Add `perform_all_later` to enqueue multiple jobs at once #46603

Mangara · 2022-11-28T20:03:24Z

Motivation / Background

Sidekiq has a useful optimisation called push_bulk that enqueues many jobs at once, eliminating the repeated Redis roundtrips. However, this feature is not exposed through Active Job, so it only works for Sidekiq::Worker jobs. This adds a barrier to Active Job adoption for apps that rely on this feature. It also makes it harder for other queue adapters to implement similar functionality, as they then have to take care of serialization, callbacks, etc. themselves.

Detail

This PR adds ActiveJob.perform_all_later([<job 1>, <job2>]), backed by Sidekiq's push_bulk and with a fallback to enqueuing serially if the queue adapter does not support bulk enqueue.

Arguments

It's hard to support the full diversity of ways a Ruby method can be called with a simple array. In particular, jobs with a mix of positional and keyword arguments are difficult to distinguish from jobs with positional arguments that include a hash. Sidekiq gets around this by not supporting keyword arguments.

While it is possible to support everything by treating the last hash in the array of arguments as keywords and requiring jobs with a hash as last positional argument to include an additional empty hash of keyword arguments, based on feedback on the PR, we chose to pass instantiated jobs, so we can let Ruby handle all these complexities.

Delay

Passing in instantiated jobs also makes it easy for the user to specify delays for each job:

user_jobs = users.map.with_index do |user, user_index|
  UserJob.new(user).set(wait: user_index.seconds)
end
ActiveJob.perform_all_later(user_jobs)

Return value

The return value of perform_all_later is limited by Sidekiq's current behaviour. push_bulk returns the (provider) ids of all jobs that were successfully enqueued.

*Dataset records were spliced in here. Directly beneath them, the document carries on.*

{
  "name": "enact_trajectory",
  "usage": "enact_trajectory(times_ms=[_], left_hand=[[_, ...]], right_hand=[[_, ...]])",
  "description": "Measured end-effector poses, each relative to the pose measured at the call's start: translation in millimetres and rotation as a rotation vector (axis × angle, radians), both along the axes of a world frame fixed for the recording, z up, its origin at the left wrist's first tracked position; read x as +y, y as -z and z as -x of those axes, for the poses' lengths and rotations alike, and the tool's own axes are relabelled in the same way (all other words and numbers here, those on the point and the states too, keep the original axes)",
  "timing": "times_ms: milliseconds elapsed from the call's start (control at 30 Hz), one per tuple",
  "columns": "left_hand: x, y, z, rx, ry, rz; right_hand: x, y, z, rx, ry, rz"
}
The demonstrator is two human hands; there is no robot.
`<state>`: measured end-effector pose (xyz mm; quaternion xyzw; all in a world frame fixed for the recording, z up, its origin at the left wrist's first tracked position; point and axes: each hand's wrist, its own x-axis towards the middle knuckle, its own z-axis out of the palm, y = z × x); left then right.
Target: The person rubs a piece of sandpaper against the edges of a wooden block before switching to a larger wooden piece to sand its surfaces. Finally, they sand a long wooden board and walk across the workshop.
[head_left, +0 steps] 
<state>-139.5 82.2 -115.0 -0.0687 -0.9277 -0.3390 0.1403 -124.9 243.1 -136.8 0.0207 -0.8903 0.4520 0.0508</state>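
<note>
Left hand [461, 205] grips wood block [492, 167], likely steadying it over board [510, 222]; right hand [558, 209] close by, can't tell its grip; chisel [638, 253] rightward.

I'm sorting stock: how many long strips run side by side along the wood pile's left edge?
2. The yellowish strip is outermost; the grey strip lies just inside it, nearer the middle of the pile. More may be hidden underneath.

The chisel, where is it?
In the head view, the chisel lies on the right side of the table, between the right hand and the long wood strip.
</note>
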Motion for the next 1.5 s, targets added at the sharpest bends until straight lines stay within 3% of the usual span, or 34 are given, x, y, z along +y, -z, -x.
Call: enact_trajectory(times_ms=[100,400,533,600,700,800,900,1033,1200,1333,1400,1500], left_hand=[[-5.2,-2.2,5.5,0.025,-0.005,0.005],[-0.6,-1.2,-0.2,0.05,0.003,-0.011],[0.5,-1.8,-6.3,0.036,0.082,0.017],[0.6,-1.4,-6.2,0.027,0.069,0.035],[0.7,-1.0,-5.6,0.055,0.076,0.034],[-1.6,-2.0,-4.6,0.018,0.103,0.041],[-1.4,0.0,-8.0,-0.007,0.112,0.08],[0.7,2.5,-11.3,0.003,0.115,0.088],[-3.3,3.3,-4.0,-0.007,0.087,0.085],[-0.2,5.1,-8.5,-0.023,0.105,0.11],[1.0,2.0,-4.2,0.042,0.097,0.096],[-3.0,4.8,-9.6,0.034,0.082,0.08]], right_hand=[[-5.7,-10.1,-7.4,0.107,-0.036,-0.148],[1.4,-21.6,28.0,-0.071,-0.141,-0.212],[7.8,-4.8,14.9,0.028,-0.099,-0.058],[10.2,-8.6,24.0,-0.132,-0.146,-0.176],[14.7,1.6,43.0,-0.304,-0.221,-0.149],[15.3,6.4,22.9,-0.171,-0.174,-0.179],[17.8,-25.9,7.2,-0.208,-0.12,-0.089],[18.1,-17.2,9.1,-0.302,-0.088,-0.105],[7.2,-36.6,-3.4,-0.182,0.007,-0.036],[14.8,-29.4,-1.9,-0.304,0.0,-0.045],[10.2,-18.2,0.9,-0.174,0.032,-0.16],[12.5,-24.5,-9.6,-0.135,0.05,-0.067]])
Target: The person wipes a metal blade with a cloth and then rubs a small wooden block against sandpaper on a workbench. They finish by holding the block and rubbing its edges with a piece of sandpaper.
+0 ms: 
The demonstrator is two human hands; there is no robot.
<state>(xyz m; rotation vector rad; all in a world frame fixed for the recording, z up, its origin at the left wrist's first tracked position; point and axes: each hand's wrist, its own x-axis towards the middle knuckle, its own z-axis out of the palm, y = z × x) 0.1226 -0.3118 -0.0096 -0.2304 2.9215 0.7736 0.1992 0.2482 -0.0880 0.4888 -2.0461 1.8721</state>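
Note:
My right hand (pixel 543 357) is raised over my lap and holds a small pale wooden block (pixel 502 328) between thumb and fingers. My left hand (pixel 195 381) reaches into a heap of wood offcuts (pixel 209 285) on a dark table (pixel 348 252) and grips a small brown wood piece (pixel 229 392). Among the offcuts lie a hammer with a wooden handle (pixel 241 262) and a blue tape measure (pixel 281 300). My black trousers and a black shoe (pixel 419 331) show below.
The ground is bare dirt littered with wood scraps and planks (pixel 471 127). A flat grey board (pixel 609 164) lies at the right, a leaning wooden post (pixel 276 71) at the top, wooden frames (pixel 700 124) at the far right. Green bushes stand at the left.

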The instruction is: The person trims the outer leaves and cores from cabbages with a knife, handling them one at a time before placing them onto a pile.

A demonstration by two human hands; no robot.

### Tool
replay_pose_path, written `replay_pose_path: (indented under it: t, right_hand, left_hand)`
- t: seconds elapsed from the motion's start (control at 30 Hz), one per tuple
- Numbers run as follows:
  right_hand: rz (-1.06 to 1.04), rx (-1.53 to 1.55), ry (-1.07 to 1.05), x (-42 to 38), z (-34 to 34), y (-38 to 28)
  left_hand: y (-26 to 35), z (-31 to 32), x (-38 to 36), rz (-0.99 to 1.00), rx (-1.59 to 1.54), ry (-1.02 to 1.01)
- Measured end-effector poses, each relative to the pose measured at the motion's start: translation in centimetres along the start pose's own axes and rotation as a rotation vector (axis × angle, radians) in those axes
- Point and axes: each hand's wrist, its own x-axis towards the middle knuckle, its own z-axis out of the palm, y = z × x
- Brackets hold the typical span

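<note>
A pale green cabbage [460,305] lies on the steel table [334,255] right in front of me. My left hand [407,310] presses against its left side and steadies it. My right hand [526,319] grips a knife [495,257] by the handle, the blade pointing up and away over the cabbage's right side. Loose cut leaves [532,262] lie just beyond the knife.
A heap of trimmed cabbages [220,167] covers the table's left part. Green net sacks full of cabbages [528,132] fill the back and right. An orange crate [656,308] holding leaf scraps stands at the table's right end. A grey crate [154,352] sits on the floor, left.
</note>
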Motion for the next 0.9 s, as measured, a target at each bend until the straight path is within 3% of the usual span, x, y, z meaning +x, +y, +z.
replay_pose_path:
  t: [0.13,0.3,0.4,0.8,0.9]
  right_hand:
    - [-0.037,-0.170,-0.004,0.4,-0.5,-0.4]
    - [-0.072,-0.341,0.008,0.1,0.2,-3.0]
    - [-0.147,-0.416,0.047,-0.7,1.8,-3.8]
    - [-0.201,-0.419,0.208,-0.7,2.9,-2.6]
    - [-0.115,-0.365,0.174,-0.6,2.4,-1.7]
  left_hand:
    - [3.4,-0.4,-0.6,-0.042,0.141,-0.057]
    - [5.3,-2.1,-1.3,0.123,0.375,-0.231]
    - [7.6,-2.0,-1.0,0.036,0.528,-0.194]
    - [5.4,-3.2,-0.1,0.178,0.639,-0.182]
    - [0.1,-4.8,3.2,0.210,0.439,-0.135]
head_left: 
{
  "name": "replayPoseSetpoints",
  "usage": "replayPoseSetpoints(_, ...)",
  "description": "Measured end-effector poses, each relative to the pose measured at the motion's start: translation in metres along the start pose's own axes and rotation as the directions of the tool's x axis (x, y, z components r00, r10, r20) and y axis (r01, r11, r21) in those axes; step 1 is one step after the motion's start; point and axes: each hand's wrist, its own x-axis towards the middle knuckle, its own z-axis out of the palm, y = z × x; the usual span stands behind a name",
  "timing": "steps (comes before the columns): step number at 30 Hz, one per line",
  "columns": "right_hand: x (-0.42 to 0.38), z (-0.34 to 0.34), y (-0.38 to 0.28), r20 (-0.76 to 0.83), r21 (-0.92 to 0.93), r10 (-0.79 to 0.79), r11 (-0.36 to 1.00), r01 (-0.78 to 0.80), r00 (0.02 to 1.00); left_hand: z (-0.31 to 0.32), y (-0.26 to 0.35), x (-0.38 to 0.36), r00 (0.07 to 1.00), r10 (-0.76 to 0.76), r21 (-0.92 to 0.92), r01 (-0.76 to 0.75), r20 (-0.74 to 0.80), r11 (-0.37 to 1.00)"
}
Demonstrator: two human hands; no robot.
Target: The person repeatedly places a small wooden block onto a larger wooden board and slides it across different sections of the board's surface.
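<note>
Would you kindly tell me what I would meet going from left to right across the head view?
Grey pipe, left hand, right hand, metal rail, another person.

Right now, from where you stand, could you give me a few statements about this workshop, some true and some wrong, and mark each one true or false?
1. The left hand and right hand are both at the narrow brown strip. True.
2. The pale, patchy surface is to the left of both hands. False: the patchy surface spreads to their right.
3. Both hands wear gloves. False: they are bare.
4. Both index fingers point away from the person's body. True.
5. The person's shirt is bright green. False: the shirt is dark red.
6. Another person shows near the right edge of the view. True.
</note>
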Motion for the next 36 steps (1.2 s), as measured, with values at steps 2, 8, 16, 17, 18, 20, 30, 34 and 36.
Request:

This means that if we try to enqueue 2 jobs, we may get back a single id with no way of knowing which job it belongs to, so we can't even map it back to Active Job's job ids. I chose to return the number of successfully enqueued jobs, but it may be better to always return true for now, so that we can more easily change it later? In an ideal world, I think the return value would be an array of either the job or false, to mirror the return value of perform_later.

Callbacks

Based on feedback in this PR, perform_all_later does not run any callbacks. This is in line with the Active Record bulk methods, so it shouldn't be too surprising to users and it is clearly stated in the documentation.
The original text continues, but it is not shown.